■ **WHAT YOU ARE ASKED TO DO**:
Find the line containing "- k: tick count" in the listing below. Repeat it exactly, along with each following line up to and including the one containing "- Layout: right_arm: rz".

-- INPUT DATA follows --

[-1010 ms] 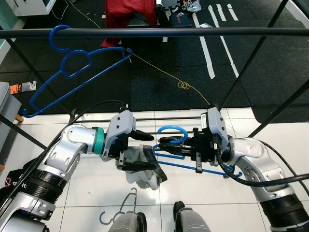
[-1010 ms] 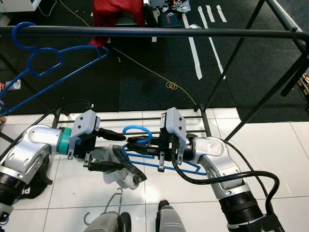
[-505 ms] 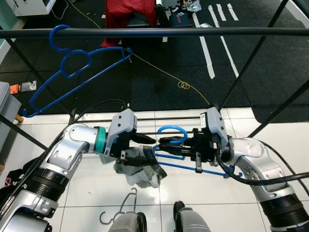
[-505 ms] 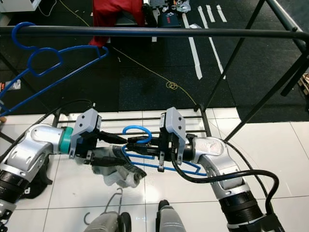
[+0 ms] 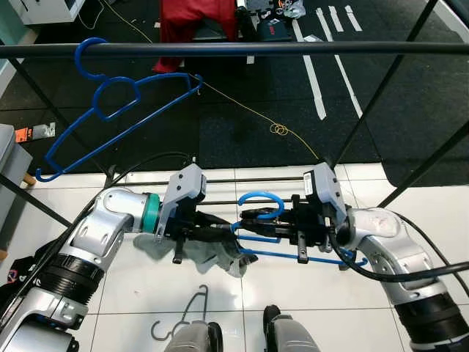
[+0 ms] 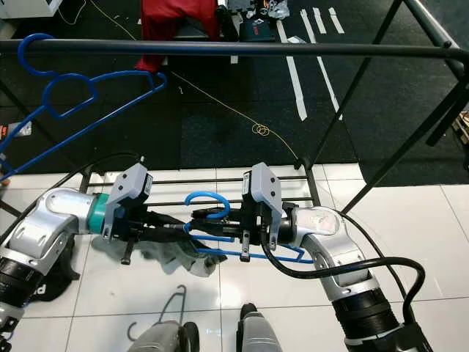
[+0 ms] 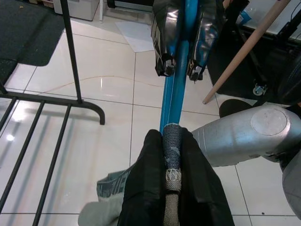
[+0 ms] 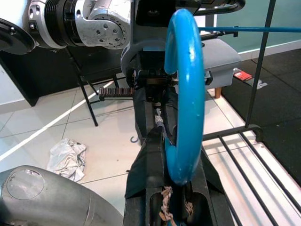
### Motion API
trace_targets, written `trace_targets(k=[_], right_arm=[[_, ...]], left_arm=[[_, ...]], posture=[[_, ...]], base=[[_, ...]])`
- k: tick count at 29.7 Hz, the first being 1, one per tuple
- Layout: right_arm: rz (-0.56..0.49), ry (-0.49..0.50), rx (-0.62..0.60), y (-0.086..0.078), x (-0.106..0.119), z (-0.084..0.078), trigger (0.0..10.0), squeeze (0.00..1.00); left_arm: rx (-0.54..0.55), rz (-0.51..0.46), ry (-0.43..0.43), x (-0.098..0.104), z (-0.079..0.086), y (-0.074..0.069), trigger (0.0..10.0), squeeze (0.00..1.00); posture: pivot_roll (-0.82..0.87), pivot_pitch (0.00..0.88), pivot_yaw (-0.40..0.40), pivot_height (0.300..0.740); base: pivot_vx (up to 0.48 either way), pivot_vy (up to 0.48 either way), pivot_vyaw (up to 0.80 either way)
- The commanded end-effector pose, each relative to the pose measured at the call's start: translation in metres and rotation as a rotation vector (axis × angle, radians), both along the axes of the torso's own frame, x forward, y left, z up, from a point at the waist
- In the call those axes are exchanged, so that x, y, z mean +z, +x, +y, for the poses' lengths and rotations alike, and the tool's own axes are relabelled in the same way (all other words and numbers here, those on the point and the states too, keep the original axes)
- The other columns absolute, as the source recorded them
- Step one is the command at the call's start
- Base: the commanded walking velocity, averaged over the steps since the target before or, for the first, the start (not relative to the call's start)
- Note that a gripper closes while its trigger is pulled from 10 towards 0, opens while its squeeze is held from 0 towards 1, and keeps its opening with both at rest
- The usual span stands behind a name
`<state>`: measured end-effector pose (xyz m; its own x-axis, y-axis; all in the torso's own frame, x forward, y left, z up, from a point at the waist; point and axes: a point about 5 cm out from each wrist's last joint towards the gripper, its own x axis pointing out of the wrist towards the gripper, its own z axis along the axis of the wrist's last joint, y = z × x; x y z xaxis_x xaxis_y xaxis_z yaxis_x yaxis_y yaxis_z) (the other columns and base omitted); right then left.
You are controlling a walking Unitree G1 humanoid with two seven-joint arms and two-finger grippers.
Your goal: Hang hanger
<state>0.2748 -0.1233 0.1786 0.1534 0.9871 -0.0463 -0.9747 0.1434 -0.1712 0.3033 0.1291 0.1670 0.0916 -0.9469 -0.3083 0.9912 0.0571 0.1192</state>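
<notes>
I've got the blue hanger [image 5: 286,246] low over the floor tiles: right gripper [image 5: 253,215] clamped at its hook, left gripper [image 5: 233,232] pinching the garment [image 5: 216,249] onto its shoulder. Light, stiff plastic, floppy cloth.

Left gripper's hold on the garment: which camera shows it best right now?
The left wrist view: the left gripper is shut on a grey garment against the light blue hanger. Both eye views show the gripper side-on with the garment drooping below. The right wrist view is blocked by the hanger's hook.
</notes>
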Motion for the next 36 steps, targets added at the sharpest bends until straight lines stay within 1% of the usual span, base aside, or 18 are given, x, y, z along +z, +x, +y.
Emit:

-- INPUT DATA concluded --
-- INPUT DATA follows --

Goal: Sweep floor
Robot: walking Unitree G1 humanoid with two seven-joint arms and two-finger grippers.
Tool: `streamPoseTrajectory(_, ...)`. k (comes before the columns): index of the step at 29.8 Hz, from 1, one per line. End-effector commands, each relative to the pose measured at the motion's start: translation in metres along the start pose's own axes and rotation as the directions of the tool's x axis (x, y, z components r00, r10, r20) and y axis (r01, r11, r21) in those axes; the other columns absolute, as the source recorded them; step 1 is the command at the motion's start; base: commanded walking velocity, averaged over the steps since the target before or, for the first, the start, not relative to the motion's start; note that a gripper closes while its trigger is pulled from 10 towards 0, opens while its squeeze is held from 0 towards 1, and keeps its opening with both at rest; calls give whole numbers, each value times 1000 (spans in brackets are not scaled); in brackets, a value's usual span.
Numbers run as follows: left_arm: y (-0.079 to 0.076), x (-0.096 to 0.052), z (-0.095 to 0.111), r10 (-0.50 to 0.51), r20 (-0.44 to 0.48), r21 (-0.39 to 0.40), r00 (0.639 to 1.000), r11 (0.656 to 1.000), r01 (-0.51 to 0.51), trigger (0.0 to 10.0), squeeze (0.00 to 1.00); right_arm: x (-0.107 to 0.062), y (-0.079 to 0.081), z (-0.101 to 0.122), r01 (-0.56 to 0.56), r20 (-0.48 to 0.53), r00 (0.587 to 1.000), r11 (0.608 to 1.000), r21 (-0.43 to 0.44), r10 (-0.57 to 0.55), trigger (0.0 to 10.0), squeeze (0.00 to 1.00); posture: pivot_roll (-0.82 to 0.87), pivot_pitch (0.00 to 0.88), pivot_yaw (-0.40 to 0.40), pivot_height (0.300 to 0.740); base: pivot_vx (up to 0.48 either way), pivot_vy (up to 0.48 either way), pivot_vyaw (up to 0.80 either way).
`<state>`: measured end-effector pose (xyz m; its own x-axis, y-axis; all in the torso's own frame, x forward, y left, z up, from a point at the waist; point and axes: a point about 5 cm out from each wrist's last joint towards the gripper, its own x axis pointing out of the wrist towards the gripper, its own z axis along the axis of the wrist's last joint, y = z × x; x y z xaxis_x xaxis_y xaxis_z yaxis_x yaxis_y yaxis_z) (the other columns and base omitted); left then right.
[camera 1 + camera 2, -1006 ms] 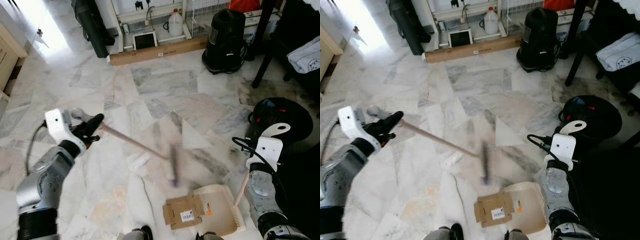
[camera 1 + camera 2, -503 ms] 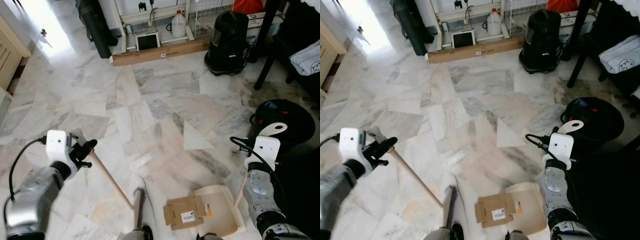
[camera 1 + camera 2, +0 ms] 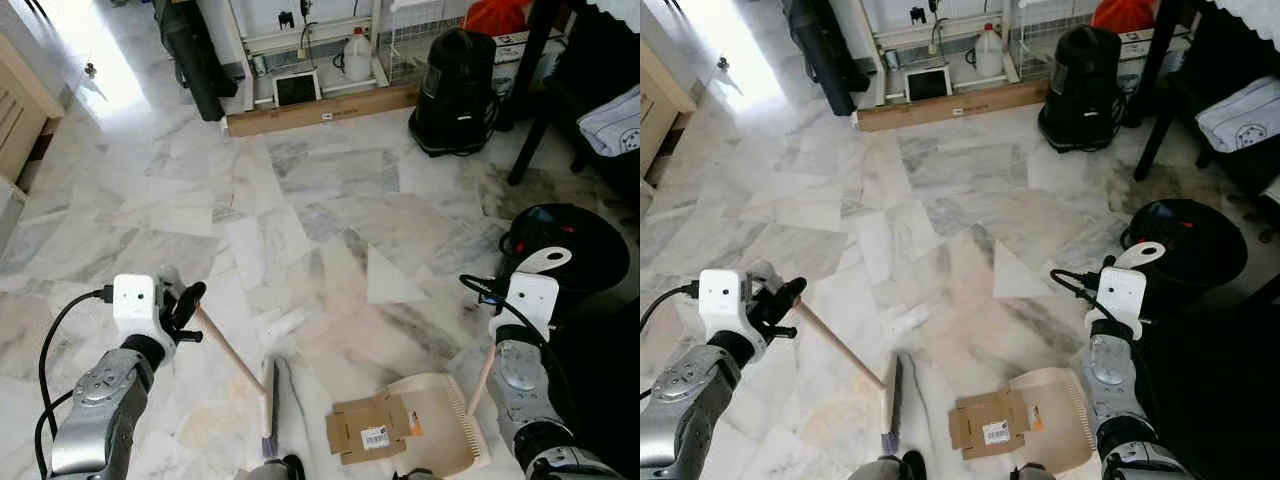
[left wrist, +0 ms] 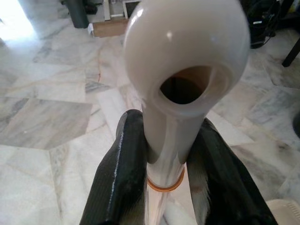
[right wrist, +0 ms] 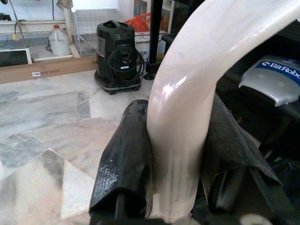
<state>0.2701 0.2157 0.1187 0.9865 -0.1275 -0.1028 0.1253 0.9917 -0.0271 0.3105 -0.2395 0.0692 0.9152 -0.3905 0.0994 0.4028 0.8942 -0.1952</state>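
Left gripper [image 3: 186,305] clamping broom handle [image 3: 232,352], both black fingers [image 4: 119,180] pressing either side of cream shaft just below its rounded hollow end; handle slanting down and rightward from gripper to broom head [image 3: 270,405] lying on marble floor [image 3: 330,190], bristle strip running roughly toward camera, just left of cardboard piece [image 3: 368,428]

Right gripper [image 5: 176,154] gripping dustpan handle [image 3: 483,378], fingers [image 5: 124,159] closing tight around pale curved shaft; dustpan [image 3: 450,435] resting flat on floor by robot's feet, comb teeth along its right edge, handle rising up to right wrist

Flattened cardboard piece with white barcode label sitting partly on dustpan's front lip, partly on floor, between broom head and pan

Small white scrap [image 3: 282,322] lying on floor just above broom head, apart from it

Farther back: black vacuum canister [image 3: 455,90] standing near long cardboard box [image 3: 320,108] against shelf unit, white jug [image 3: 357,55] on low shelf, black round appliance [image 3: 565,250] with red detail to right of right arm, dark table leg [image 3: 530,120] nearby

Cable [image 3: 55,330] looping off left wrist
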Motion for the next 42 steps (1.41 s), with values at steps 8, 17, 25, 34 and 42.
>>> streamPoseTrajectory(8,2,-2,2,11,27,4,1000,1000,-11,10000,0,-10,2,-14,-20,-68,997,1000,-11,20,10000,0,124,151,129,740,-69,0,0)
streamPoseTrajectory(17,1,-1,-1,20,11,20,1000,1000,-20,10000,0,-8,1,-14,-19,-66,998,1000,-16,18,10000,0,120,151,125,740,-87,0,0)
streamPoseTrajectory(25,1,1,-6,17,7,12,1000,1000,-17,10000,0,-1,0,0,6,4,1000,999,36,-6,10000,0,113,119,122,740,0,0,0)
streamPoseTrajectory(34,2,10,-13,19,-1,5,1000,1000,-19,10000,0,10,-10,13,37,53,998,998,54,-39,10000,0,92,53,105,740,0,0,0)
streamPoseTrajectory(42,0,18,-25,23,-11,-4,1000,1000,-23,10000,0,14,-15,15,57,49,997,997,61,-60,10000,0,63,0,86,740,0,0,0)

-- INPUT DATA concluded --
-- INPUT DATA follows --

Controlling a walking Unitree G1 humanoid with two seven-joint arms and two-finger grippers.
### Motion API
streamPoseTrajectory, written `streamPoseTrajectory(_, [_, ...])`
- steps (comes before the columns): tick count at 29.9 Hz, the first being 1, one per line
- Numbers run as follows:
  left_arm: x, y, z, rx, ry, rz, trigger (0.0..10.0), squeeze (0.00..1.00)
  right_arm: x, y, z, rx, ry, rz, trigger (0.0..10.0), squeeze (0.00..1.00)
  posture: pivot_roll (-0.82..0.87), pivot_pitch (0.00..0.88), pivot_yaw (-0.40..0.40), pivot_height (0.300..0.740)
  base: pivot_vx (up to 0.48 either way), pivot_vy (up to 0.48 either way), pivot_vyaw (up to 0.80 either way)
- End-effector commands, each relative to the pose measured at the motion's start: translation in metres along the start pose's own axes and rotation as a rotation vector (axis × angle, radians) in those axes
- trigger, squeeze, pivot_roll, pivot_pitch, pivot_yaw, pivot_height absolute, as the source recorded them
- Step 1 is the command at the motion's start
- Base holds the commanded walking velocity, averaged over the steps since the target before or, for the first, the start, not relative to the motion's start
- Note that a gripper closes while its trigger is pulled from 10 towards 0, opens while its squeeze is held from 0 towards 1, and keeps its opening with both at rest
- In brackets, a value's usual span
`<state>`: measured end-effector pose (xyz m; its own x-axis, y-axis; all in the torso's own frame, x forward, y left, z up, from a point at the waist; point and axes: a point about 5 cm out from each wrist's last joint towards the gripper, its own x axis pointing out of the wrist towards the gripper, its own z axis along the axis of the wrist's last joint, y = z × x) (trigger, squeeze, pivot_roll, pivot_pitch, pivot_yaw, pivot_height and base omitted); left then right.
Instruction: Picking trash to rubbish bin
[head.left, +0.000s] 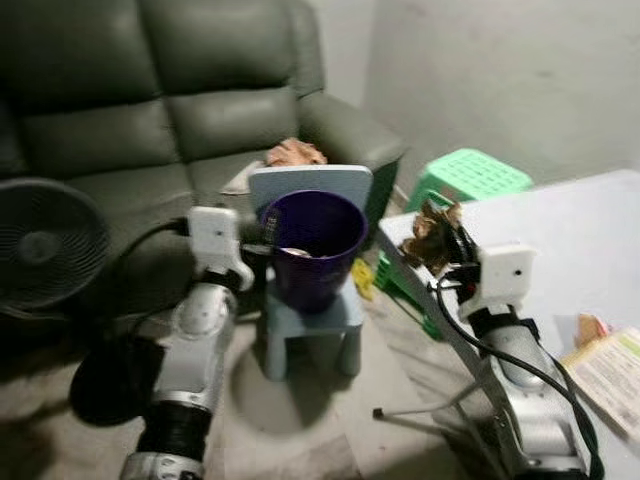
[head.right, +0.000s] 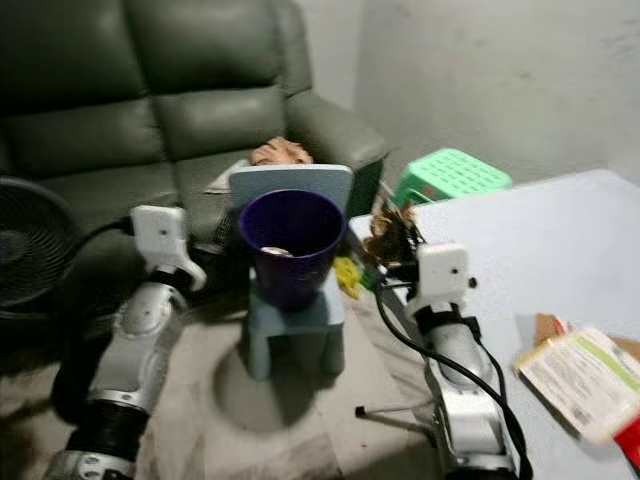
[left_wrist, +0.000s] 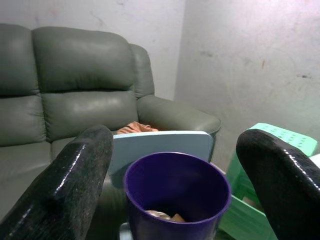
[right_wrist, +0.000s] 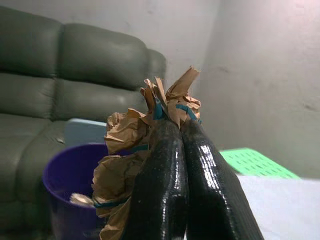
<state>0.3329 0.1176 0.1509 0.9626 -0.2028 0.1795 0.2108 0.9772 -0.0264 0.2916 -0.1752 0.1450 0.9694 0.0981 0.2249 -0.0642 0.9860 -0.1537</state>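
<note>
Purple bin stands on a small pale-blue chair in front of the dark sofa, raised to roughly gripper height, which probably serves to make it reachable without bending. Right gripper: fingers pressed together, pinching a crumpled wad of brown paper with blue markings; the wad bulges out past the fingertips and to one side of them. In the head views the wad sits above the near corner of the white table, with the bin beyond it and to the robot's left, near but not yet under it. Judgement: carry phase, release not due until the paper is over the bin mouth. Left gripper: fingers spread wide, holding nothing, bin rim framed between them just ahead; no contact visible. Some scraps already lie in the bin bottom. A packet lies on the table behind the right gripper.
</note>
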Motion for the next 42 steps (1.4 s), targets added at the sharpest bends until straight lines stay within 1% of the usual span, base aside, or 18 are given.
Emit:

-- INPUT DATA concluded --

■ **RESPONSE BELOW**:
- k: tick count at 29.7 Hz, the first being 1, one per tuple
- Layout: right_arm: rz (-0.56..0.49), ry (-0.49..0.50), rx (-0.62..0.60), y (-0.086..0.078), x (-0.106..0.119), z (-0.084..0.078), trigger (0.0..10.0), squeeze (0.00..1.00); left_arm: rx (-0.54..0.55), rz (-0.51..0.46), ry (-0.43..0.43), x (-0.098..0.104), z (-0.079..0.086), y (-0.074..0.069), trigger (0.0..10.0), squeeze (0.00..1.00); posture: pivot_roll (-0.82..0.87), pivot_pitch (0.00..0.88), pivot_yaw (-0.40..0.40), pivot_height (0.300..0.740); base: pivot_vx (up to 0.48 either way), pivot_vy (up to 0.48 either way), pivot_vyaw (up to 0.80 either way)

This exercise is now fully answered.